La collection du FRAC Poitou-Charentes
Constituée de plus de 800 œuvres représentant plus de 300 artistes français et étrangers, la collection s’enrichit chaque
année par de nouvelles acquisitions et productions d’œuvres. La collection reflète l’actualité et la diversité des enjeux
et des pratiques artistiques. Prospective, elle témoigne de la recherche et de la réflexion que mènent les artistes sur le
monde d’aujourd’hui et qui sont liées à son fonctionnement (économique, social, politique, historique...), à ses codes
(langages, représentations...) ou à ses productions (concepts, objets et images). Particulièrement représentative de la
création artistique internationale de ces trente dernières années, elle réunit des ensembles d’une grande cohérence
dans des domaines aussi diversifiés que la peinture, le dessin, la sculpture, l’installation, la photographie, la vidéo ou le
film, dans une attention portée, dès les années 90, aux artistes émergents.
Les expositions
Régulièrement le FRAC présente des expositions monographiques, collectives ou thématiques dans ses locaux et dans
la région, en partenariat avec les structures culturelles ou les collectivités territoriales, comme le Musée d’art et d’histoire
de Cognac, l’espace art contemporain de Rurart, la Médiathèque de Vouillé (dans la Vienne), la Chapelle Jeanne
d’Arc à Thouars, le Château d’Oiron (dans les Deux-Sèvres) ou le Confort Moderne à Poitiers. Il prête aussi ses œuvres aux
institutions pour les expositions d’envergure nationale et internationale (Centre Georges Pompidou, Grand Palais, Parc de
la Villette, Paris ; Tate Modern, Londres ; Mukha, Anvers ; Mamco, Genève).
La médiation
Dans le cadre de ses missions de sensibilisation et de formation à l’art contemporain, le service des publics du FRAC
Poitou-Charentes propose différents types d’activités et d’outils à destination de tous.
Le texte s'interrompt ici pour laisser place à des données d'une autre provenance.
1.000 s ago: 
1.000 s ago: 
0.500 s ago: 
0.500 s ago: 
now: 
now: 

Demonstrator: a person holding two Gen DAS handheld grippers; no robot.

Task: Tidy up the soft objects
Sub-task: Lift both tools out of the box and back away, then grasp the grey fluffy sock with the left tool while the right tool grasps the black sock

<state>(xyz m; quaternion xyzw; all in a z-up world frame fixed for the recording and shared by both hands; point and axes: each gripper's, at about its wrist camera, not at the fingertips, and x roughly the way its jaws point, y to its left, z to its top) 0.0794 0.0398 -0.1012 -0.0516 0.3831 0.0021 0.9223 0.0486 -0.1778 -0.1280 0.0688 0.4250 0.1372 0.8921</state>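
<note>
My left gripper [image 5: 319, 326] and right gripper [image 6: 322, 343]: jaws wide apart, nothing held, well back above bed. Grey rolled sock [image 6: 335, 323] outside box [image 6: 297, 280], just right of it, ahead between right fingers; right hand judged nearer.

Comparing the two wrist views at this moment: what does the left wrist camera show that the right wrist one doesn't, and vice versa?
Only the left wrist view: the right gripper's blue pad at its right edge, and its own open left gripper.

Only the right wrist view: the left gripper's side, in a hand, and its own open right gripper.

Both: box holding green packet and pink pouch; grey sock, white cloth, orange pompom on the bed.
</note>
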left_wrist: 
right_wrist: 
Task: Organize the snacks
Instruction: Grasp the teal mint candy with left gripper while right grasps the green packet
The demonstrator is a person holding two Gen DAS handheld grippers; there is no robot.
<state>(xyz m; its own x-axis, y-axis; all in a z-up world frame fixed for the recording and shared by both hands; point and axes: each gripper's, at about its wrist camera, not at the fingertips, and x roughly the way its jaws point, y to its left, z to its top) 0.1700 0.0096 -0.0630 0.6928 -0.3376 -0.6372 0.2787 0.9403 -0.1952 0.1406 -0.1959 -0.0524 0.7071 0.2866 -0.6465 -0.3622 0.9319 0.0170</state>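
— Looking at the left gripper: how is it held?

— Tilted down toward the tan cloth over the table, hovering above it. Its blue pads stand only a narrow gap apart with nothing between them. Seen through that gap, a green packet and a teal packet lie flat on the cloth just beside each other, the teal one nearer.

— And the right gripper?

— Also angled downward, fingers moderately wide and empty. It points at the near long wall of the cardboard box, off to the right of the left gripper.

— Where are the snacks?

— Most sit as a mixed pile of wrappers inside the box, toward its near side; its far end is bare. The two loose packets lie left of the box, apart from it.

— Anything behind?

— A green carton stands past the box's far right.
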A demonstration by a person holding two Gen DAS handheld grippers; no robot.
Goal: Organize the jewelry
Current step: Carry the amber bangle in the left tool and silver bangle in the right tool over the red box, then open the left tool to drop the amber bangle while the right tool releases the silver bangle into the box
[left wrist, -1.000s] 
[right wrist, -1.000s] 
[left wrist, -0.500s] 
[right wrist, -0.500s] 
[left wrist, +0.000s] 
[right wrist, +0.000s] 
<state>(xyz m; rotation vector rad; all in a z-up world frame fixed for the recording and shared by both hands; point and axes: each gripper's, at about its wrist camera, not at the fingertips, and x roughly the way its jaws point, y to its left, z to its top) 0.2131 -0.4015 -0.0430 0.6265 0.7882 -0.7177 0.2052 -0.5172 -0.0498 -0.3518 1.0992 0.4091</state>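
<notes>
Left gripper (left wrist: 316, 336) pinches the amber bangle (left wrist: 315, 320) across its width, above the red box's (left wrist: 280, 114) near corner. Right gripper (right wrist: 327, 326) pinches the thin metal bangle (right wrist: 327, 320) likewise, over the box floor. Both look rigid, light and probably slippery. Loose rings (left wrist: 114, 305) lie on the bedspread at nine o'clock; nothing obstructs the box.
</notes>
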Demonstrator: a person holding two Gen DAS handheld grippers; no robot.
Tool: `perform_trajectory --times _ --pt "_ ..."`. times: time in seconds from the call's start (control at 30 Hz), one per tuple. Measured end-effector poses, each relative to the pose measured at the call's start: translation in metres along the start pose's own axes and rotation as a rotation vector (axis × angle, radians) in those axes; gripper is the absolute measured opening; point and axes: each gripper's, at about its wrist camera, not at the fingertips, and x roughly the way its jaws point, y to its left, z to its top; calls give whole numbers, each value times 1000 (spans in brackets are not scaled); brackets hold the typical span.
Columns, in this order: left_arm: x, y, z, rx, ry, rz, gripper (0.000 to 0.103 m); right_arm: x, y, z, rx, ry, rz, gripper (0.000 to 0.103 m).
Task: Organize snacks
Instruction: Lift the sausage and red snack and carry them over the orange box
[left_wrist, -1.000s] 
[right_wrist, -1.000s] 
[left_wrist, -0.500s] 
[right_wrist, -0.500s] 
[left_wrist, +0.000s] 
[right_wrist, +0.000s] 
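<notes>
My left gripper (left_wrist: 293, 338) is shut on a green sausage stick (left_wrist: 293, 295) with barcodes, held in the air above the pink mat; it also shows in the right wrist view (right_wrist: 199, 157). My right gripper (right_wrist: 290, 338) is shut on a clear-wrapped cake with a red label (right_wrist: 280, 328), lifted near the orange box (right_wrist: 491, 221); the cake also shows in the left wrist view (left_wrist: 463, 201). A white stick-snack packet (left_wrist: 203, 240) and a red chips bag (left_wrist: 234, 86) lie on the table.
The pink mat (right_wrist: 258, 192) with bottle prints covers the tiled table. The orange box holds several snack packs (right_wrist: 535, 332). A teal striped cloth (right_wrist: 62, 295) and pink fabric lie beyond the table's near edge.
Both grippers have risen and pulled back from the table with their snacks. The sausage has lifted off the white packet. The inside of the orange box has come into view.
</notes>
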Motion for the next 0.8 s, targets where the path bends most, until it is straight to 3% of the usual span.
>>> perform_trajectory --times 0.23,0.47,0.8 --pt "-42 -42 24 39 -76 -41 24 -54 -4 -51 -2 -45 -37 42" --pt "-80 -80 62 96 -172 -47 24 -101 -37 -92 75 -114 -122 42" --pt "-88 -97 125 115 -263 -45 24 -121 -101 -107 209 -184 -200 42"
La priorité est toujours donnée à la
compréhension des œuvres et des démarches des artistes, dont le travail va induire le questionnement, les doutes et les
réflexions critiques qui participent de la compréhension du monde aujourd’hui.
Dans le cadre de ses actions en direction des publics scolaire, le FRAC bénéficie du soutien du Rectorat de l’académie de
Poitiers/ Délégation Académique à l’Éducation Culturelle, qui met à disposition pour 1,5HSA par semaine, un enseignant
chargé de mission au service des publics du FRAC.
Le centre de documentation
Le centre de documentation permet d’appréhender la création contemporaine et d’approfondir des recherches
artistiques. Situé à Angoulême, ce fonds spécialisé en art contemporain, riche de plus de 7000 ouvrages, est réparti
entre catalogues monographiques, catalogues d’expositions individuelles et collectives, périodiques (une vingtaine
d’abonnements), ouvrages théoriques, essais critiques et écrits d’artistes. Un fonds vidéographique (documentaires,
œuvres d’artistes) et iconographique archive les évènements organisés par le FRAC (expositions, conférences, rencontres)
et documente les oeuvres de la collection.